A Justiça venezuelana já libertou cerca de 400 presos políticos em um primeiro processo de solturas anterior à anistia, da qual cerca de cem se beneficiaram entre sábado e domingo, segundo números preliminares. A ONG Foro Penal contabilizava ainda mais de 600 presos políticos encarcerados.
Aprovada e promulgada na quinta-feira, a lei de anistia havia sido prometida, sob pressão dos Estados Unidos, pela presidente interina Delcy Rodríguez.

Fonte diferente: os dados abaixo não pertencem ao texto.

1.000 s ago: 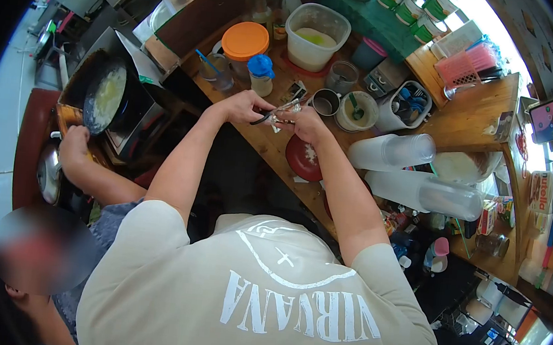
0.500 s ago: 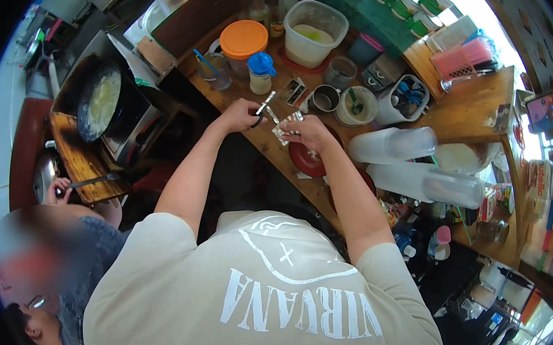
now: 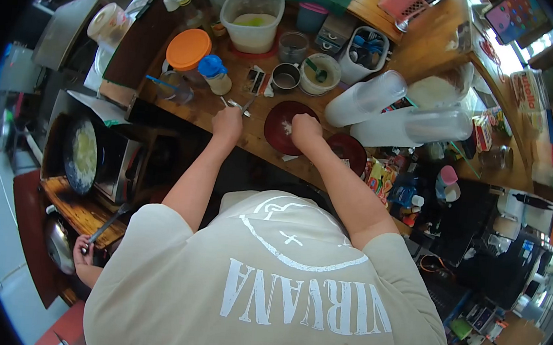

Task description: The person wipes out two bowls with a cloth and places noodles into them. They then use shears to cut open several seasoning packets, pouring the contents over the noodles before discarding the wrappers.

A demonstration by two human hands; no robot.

“Trinta e seis anos de carreira intocável na polícia” e “preso de graça, sem motivo” em outubro de 2024, lamentou Armando Fusil, de 55 anos, comissário da polícia de Maracaibo, capital do estado petroleiro de Zulia (oeste). “Estou bem. Saí bem. Te amo muito, minha rainha!”, diz à esposa por telefone Robin Colina, outro dos detidos libertados. De cabeça raspada, como seus companheiros, e vestindo camiseta branca, Fusil está visivelmente emocionado. Com a voz um pouco trêmula, afirma que está “feliz, claro” por sair. “Todo mundo estava esperando a saída, estava esperando por todos os acontecimentos que estão acontecendo”. “Há muitas pessoas em greve de fome porque querem sair”, acrescenta.
A alegria pelas libertações dá esperança aos familiares que acampam do lado de fora do presídio há quase dois meses. Eles estão exasperados, e a greve de fome aumenta a angústia. “Estamos preocupados”, diz Hiowanka Ávila, de 39 anos. “Estamos aqui fora, os familiares, preocupados com essa situação lá dentro”. Seu irmão, Henryberth Rivas, é um civil acusado de ter participado de um atentado com drone contra Nicolás Maduro em 2018.